Namun, untuk memperoleh manfaat tersebut, jumlah konsumsi kopi perlu diperhatikan. Sejumlah studi menunjukkan bahwa konsumsi kopi dalam jumlah moderat, sekitar 2-3 cangkir per hari, dapat memberikan manfaat kesehatan. Meski demikian, efeknya dapat berbeda pada setiap individu tergantung kondisi tubuh dan sensitivitas terhadap kafein.
Dosen dan peneliti Teknologi Pangan dan Hasil Pertanian (TPHP), FTP UGM, Dr. Widiastuti Setyaningsih, S.T.P., M.Sc., menjelaskan bahwa kopi mengandung berbagai komponen bioaktif yang berpotensi bermanfaat bagi kesehatan apabila dikonsumsi secara tepat. Selain kafein, kopi juga mengandung asam klorogenat yang memiliki aktivitas antioksidan dan dikaitkan dengan efek fungsional seperti potensi antidiabetes. “Terdapat senyawa trigonelin yang berperan sebagai prekursor pembentuk aroma khas kopi selama proses roasting,”katannya, Selasa (21/4).
Widi menjelaskan bahwa komposisi kimia kopi, termasuk kandungan gula dan senyawa turunannya, sangat dipengaruhi oleh proses pengolahan, khususnya roasting. Selama proses ini, gula mengalami reaksi Maillard (reaksi kimia dengan asam amino) serta karamelisasi, sehingga membentuk berbagai senyawa penyusun aroma dan rasa khas kopi. “Perubahan komposisi ini tidak hanya memengaruhi cita rasa, tetapi juga karakteristik kimia kopi secara keseluruhan,” jelasnya.
Ia menambahkan bahwa beberapa senyawa turunan seperti gula alkohol (polyols) memiliki nilai kalori lebih rendah dibandingkan gula sederhana, namun tetap memberikan kontribusi energi.

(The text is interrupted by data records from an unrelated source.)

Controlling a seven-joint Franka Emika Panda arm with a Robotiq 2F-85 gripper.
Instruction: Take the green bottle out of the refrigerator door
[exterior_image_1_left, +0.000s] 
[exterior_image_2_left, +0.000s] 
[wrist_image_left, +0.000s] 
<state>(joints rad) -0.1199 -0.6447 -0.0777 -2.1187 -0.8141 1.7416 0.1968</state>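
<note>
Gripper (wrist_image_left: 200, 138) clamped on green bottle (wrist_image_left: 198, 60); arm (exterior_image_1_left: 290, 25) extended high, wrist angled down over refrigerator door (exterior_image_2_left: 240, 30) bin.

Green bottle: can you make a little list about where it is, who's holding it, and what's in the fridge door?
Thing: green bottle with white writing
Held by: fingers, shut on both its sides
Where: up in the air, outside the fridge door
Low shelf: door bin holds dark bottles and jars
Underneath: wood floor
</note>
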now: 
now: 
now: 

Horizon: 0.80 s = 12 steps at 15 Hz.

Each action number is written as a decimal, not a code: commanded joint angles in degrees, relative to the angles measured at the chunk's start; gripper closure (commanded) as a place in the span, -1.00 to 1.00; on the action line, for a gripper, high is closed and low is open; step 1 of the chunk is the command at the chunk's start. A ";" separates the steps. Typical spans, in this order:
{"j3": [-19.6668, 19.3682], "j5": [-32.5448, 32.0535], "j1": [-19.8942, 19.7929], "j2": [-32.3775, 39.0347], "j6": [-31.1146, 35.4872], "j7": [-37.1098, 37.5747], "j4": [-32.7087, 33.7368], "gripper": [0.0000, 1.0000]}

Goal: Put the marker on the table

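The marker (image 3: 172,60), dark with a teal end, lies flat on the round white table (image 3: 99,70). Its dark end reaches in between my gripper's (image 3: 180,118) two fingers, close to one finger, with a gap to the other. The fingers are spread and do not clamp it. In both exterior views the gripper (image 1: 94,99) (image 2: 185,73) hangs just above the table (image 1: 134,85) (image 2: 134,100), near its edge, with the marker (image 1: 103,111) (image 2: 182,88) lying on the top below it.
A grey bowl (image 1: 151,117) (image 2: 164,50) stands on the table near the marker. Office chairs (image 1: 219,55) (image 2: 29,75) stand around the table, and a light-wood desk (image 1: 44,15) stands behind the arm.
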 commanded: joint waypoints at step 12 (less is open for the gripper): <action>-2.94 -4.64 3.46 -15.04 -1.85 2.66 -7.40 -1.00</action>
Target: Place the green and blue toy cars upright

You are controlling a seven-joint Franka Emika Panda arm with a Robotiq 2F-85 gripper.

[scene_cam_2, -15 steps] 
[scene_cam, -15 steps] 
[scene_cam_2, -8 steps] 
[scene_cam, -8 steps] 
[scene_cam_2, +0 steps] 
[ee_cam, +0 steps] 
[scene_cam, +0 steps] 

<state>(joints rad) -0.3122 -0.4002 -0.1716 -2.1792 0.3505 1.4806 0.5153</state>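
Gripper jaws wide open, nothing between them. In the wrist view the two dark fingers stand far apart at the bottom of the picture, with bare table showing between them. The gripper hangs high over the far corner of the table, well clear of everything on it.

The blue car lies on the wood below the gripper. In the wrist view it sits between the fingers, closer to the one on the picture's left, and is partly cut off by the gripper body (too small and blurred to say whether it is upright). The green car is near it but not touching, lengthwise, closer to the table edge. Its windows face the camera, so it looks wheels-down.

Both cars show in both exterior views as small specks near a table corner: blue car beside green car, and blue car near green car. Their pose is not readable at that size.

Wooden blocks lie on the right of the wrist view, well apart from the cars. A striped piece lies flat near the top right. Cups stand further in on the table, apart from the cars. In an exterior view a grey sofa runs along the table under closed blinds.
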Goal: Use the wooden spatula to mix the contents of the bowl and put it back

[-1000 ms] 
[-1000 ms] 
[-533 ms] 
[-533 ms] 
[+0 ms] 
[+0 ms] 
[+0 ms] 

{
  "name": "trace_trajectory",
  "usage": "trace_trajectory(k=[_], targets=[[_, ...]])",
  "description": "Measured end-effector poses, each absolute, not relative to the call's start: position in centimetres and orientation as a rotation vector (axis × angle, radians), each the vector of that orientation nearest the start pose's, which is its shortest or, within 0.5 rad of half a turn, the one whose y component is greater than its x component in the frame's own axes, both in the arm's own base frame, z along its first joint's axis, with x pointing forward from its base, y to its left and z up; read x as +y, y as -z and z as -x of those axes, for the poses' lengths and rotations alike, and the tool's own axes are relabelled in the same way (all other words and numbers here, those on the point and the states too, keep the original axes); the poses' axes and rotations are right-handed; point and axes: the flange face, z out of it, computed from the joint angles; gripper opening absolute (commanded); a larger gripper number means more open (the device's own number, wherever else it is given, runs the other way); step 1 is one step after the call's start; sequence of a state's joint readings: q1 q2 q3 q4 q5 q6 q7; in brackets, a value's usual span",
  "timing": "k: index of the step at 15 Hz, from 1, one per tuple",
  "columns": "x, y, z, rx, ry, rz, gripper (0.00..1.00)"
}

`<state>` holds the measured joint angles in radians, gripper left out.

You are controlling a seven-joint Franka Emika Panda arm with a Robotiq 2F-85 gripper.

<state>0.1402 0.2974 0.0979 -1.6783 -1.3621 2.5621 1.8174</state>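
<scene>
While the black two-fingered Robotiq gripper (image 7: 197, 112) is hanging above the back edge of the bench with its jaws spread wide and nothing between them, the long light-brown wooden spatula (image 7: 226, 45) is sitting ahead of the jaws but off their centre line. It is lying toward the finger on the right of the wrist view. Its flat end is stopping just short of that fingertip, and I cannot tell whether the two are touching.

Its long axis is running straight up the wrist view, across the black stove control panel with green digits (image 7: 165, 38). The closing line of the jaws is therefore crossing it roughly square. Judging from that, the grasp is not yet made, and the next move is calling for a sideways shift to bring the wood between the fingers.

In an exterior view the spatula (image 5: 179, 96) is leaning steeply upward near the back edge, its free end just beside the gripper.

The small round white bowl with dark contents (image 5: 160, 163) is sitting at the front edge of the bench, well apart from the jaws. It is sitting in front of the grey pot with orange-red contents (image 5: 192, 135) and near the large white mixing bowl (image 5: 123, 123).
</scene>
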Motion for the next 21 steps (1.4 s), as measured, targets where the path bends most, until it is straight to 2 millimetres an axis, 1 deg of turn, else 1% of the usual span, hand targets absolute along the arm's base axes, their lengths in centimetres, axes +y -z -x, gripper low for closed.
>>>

Oleh karena itu, manfaat kesehatannya tetap bergantung pada jumlah konsumsi serta cara penyajiannya.
Selain proses pengolahan, waktu konsumsi kopi juga menjadi faktor penting. Widi menyarankan agar kopi dikonsumsi pada pagi hingga siang hari untuk membantu menjaga fokus dan performa. Konsumsi kopi pada sore atau malam hari sebaiknya dihindari karena kafein dapat menunda produksi melatonin dan mengganggu ritme sirkadian, sehingga berpotensi menurunkan kualitas tidur. “Konsumsi kopi yang baik adalah pada pagi hingga siang hari, sedangkan pada malam hari dapat mengganggu siklus bangun dan tidur,” ungkapnya.
Lebih lanjut, Widi menuturkan bahwa kafein tidak hanya terdapat dalam kopi, tetapi juga dalam teh. Secara umum, kandungan kafein dalam satu sajian kopi cenderung lebih tinggi dibandingkan teh, meskipun sangat dipengaruhi oleh jenis bahan, metode penyeduhan, dan konsentrasi yang digunakan. “Jika teh diseduh dengan gramasi yang lebih tinggi, kandungan kafeinnya juga dapat meningkat,” tuturnya.
Widi menekankan bahwa pada dasarnya setiap bahan pangan memiliki potensi manfaat bagi tubuh. Namun, manfaat tersebut tidak dapat dinilai secara mutlak, karena sangat dipengaruhi oleh proses pengolahan, waktu konsumsi, serta jumlah yang dikonsumsi. “Kita tidak bisa menyederhanakan suatu bahan pangan sebagai sepenuhnya sehat atau tidak. Banyak faktor yang perlu diperhatikan dalam cara pengolahan dan konsumsinya,” tambahnya.